INFORMATION REQUIRED IN THE REGISTRATION STATEMENT

Item 3. Incorporation of Documents by Reference.

The following documents previously filed by the Company with the Commission are incorporated herein by reference:

 

   

The Company’s Annual Report on Form 10-K for the year ended December 31, 2023, filed with the Commission on March 15, 2024.

 

   

The Company’s Quarterly Report on Form 10-Q for the quarter ended March 31, 2024, filed with the Commission on May 10, 2024.

 

   

The Company’s Current Report on Form 8-K, filed with the Commission on May 21, 2024.

 

   

The portions of the Company’s Definitive Proxy Statement on Schedule 14A, filed with the Commission on April 24, 2024, that are deemed “filed” with the Commission under the Securities Exchange Act of 1934, as amended (the “Exchange Act”).

 

   

The description of the Company’s Class A Common Stock contained in Amendment No. 2 to the Company’s Registration Statement on Form 10, filed with the Commission on August 27, 2020, and any amendments filed subsequently thereto and other reports filed for the purpose of updating such description.

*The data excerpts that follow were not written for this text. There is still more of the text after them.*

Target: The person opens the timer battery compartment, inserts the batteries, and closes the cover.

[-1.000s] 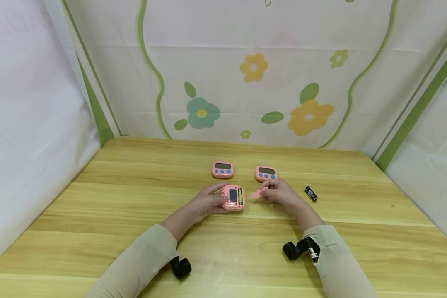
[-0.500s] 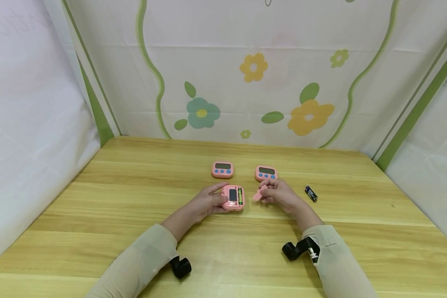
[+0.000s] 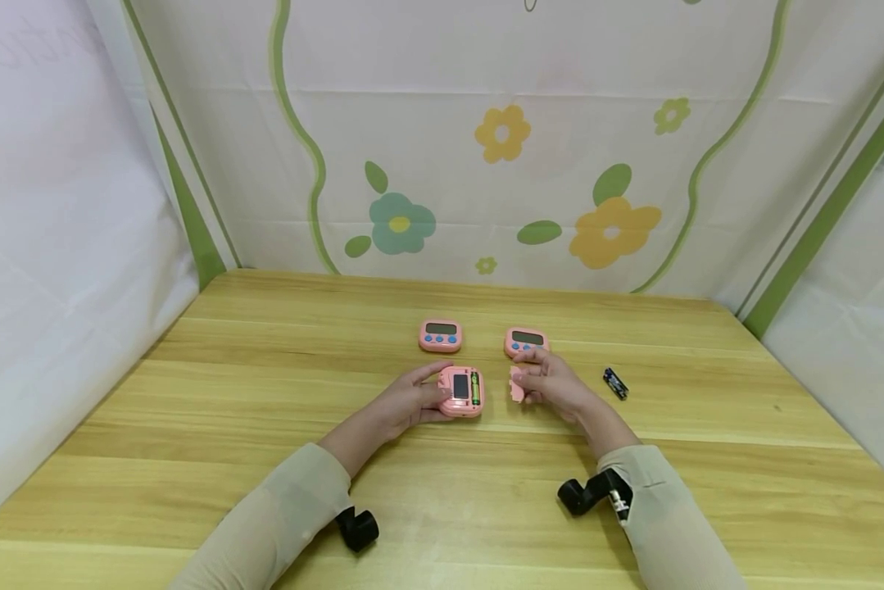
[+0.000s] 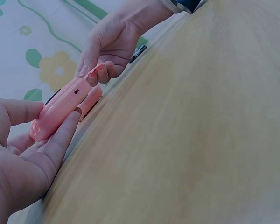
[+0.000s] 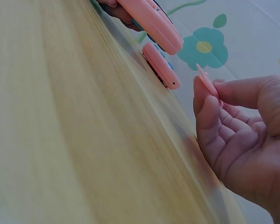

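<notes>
My left hand [image 3: 412, 397] grips a pink digital timer [image 3: 460, 392] by its left side, back turned up. Along the right of its back the battery slot lies uncovered, with a green battery [image 3: 475, 388] inside. Thumb and fingers squeeze the timer's edges in the left wrist view. To the right, apart from the timer, my right hand [image 3: 555, 383] pinches a small pink battery cover [image 3: 516, 384] between thumb and fingers. The right wrist view shows that cover [image 5: 207, 85] nearly edge-on, its tabs pointing away from the palm.
Two more pink timers lie face up behind the hands: a left one [image 3: 440, 336] and a right one [image 3: 526, 341], partly hidden by the right fingers. A dark battery pack or pair [image 3: 615, 383] lies right of the right hand. A printed curtain [image 3: 442, 180] borders the wooden table [image 3: 265, 369].
In the right fingers the battery cover has turned from pointing left to standing lengthwise, alongside the timer's slot. The left hand and its timer have stayed put.
</notes>
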`<state>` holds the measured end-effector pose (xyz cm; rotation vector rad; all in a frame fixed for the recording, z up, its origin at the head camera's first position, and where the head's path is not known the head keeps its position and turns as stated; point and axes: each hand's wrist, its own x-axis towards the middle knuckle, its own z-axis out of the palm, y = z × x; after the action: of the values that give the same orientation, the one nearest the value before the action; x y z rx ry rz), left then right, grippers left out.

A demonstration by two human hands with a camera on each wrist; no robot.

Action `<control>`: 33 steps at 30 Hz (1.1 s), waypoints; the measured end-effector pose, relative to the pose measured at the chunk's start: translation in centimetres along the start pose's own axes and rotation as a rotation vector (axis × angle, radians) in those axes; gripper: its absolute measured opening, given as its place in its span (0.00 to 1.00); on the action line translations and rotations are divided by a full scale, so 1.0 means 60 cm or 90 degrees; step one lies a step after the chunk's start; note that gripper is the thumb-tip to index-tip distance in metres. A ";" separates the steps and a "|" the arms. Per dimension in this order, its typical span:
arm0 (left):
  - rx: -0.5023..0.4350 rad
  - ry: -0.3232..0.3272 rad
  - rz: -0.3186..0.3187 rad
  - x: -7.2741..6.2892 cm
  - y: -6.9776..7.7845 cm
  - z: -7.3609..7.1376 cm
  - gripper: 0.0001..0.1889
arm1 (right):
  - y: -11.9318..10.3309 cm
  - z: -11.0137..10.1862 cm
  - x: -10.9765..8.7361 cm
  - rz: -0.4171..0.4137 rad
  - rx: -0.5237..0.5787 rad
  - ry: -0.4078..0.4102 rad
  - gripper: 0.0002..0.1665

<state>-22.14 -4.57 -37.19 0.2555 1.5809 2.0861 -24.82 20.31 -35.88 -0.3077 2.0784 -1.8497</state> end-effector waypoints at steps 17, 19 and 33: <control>0.004 0.005 0.007 -0.002 0.002 -0.002 0.29 | -0.007 0.023 0.005 0.011 0.009 0.053 0.21; 0.003 0.002 0.009 -0.002 0.001 -0.003 0.29 | -0.009 0.030 0.006 0.002 0.014 0.060 0.22; -0.004 -0.001 0.005 -0.003 0.002 -0.004 0.29 | -0.020 0.073 -0.001 -0.031 0.006 0.031 0.20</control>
<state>-22.15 -4.88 -37.14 0.2616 1.5747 2.0954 -23.16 16.15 -35.12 -0.3161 2.1124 -1.9123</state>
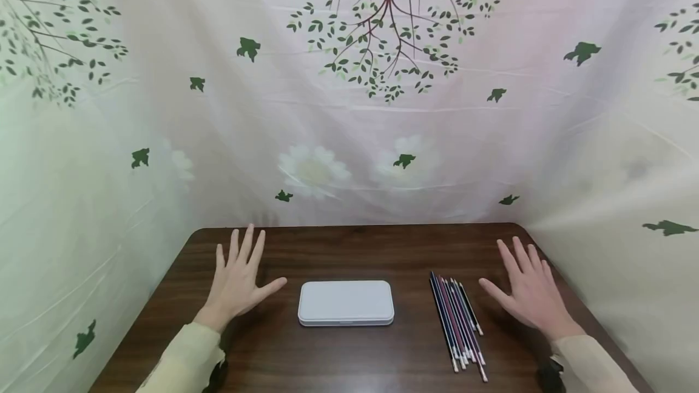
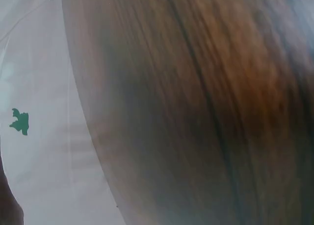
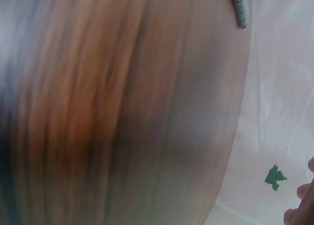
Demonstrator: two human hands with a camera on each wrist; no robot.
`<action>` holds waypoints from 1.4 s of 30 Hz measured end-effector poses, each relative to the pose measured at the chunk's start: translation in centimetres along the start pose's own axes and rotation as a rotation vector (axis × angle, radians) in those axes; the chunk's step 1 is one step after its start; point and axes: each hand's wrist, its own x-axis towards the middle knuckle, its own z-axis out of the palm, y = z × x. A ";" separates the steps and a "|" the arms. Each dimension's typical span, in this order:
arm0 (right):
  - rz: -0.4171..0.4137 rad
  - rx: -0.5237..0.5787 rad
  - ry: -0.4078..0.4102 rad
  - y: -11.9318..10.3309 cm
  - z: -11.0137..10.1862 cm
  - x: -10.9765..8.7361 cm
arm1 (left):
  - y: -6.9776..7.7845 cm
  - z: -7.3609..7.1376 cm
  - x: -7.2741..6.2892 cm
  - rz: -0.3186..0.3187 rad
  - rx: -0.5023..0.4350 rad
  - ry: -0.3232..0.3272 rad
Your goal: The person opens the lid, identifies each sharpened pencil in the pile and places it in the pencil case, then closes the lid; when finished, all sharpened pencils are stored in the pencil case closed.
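My left hand (image 1: 235, 284) is spread with straight fingers above the left part of the table, holding nothing. To its right lies a closed white flat case (image 1: 346, 302), apart from the thumb. On the other side my right hand (image 1: 530, 293) is likewise spread, palm down and with nothing in it. Between the case and that hand lies a loose bundle of pencils (image 1: 457, 323), dark and purplish with pale lower ends. In the right wrist view, fingertips (image 3: 304, 200) show at the right edge, and a dark tip of something, too cropped to name, at the top.
The dark brown wooden table (image 1: 349, 359) has rounded far corners. Behind it and along both sides hangs a pale cloth (image 1: 349, 126) printed with branches, leaves, flowers and green birds.
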 end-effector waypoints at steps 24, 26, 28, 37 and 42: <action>-0.234 0.233 -0.109 -10.4 -0.5 2.4 | 5.1 1.1 -1.1 0.018 -0.455 -0.263; -0.246 0.237 -0.127 -11.1 -0.4 2.5 | 5.4 1.2 -1.2 0.030 -0.493 -0.288; -0.262 0.244 -0.138 -11.8 -0.3 2.6 | 5.8 1.2 -1.2 0.053 -0.512 -0.307; -0.378 0.256 -0.183 -15.2 0.6 3.2 | 6.9 1.7 -0.9 0.144 -0.490 -0.376; -0.432 0.260 -0.238 -17.3 1.2 3.4 | 7.0 1.9 -0.8 0.156 -0.508 -0.392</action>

All documents subsequently filed by the Company pursuant to Sections 13(a), 13(c), 14 and 15(d) of the Exchange Act, prior to the filing of a post-effective amendment which indicates that all securities offered have been sold or which deregisters all securities then remaining unsold, shall be deemed to be incorporated by reference into this Registration Statement and to be a part hereof from the date of filing of such documents.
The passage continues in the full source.